Morbides Geschäft erregt ‚Provinz voll Leben‘

Findige Geschäftsleute wollen Siegen mit einem Krematorium beglücken – und sorgen für Aufregung: Professionelle Bestatter sorgen sich bereits um den Verlust der Pietät, Anwohner um den Wert ihrer Häuser und Grundstücke

Bestatter zu sein, heißt es, sei ein sicherer Job – schließlich könnten einem die Kunden nicht mehr davon laufen. Das werden sich auch Peter Schmidt und Uwe Peter gedacht haben, als sie von der Novelle des Bestattungsgesetzes hörten: Demnach ist es seit einiger Zeit auch Privatleuten erlaubt, ein Krematorium zu betreiben. Mit verblasstem Leben hatten die künftigen Hobby-Bestatter zwar bisher wenig am Hut. Doch in der Verbrennung von Leichen wittern sie nun das große Geschäft – gestorben wird schließlich immer.

Was fehlt, ist ein Krematorium. Das wollen Schmidt und Peter deshalb „in ein paar Wochen“ bauen, und zwar mitten in Siegen, der selbst ernannten „Provinz voll Leben“. Seitdem die schwarze Stadtspitze grünes Licht dafür gegeben hat, ist Siegen in Aufruhr. Das Thema beherrscht seit Monaten die Gemüter, obwohl Schmidt, der Praktische, doch eine Mission hat: Er will den Verblichenen nämlich Zeit sparen. Er sagt: „Wir haben beobachtet, das die Toten in Siegen sehr lange auf eine Urne warten müssen.“ Das solle, ja müsse aufhören. Und die Finanzen? Hat Schmidt längst überschlagen: Summa summarum müssten pro Jahr rund 1.800 Leichen eingeäschert werden, damit sich die Anlage rentiert. Das wären knapp fünf Bestattungen pro Tag, sieben Tage die Woche – ein Mordsrummel.

Der schwant auch Henrik Otto Giesler. Der Vorsitzende des Kreisverbandes des Bestattungsgewerbes wollte anfangs noch mit einsteigen ins morbide Geschäft. Doch als ihm die Betreiber nur eine „Minderheitsbeteiligung“ am Krematorium anboten, unterlag Giesler ganz plötzlich seinen Zweifeln. Heute spricht er von „Leichentourismus“ und von einer „Schwemme an Krematorien“, die das Land überrolle. Ganz abwegig ist das nicht: In Hagen, Hamm und Dortmund rauchen die Schornsteine, in Werl wird gerade ein Krematorium gebaut. Auch im sauerländischen Lüdenscheid sind solche Pläne im Umlauf.

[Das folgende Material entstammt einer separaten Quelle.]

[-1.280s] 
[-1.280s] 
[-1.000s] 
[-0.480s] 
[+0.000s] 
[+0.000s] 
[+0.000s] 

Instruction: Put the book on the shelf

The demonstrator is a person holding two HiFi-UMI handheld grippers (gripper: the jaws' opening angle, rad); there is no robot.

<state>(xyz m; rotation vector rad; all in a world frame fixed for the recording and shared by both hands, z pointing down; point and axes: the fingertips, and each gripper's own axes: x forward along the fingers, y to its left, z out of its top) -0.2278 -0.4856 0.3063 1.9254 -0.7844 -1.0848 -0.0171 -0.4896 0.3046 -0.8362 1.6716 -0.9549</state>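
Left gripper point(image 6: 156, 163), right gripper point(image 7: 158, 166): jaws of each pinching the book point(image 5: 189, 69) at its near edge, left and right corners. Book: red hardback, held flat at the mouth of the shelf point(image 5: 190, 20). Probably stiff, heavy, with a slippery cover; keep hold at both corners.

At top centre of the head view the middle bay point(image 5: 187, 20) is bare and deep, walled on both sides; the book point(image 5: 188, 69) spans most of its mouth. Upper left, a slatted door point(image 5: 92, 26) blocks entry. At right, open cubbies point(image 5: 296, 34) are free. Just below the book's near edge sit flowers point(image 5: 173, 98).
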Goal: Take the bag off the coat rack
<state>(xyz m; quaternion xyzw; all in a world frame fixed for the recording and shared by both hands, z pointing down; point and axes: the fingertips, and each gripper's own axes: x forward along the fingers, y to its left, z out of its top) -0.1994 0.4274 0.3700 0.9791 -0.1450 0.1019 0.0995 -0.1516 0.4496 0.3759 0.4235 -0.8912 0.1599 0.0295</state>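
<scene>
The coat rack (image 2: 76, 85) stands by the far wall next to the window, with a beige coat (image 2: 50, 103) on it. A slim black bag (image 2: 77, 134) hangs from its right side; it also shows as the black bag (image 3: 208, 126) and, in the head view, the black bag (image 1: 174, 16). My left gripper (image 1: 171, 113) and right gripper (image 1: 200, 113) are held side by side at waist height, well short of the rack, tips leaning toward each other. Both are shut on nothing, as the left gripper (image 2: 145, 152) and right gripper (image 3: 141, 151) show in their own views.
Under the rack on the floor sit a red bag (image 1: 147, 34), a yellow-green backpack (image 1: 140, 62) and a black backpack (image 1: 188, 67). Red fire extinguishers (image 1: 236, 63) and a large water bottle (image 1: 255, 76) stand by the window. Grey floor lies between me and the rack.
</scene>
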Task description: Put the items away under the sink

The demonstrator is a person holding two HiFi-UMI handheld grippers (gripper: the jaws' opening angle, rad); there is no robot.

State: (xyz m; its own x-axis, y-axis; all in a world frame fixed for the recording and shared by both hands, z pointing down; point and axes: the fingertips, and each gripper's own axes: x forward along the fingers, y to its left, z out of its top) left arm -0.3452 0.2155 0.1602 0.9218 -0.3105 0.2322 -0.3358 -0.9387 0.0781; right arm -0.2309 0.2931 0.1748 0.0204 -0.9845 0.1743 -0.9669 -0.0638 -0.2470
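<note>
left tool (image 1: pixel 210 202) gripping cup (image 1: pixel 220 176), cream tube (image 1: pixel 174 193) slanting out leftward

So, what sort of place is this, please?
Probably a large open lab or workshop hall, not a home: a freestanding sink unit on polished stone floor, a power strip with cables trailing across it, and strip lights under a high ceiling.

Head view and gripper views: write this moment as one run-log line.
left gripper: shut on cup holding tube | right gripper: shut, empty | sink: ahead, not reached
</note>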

Das könnte Schmidt und Peter letztlich zum Verhängnis werden. Denn im ganzen Siegerland, sagt Giesler, seien in den vergangen Jahren nur 1.000 Menschen im Jahr eingeäschert worden. Zu wenig, um mit einem Krematorium in dieser Region Gewinne zu erwirtschaften. Und wenn man doch auf diese Zahl komme, dann würden die Leichen in LKWs angekarrt – unter Pietät versteht Giesler etwas anderes.

Wirtschaftlichkeit und Pietät sind Karl Krämer dagegen egal – ganz profan sorgt sich der Rentner ums Stadtbild. Der Sprecher der Bürgerinitiative, die sich seit Monaten gegen den Bau des Krematoriums stemmt, fühlt sich hintergangen. Die Stadt habe ein Grundstück erworben, das offiziell als Grünfläche ausgewiesen sei, erzählt Krämer über den Platz, auf dem das Krematorium stehen soll. Nun aber stoße die Stadt die Wiese wieder ab – zum doppelten Preis, da Bauland nun mal wertvoller ist als Wald und Wiese. Krämer hat zudem Angst, dass wegen des Krematoriums die Attraktivität der Umgegend schrumpfen könnte und damit auch die Grundstückspreise. Der Rentner besitzt selbst ein Haus in Siegen, etwa 70 Meter vom Friedhof entfernt.

Eine Feuerbestattungs-Anlage in der Nachbarschaft – das will sich Krämer, wie viele andere in Siegen, nicht bieten lassen. Deshalb hat seine Initiative, gemeinsam mit diversen Wohnungs-Genossenschaften, Einspruch gegen den Bau eingelegt. Ein Mordsrummel – der bald auch das Bezirksgericht in Arnsberg beschäftigen soll.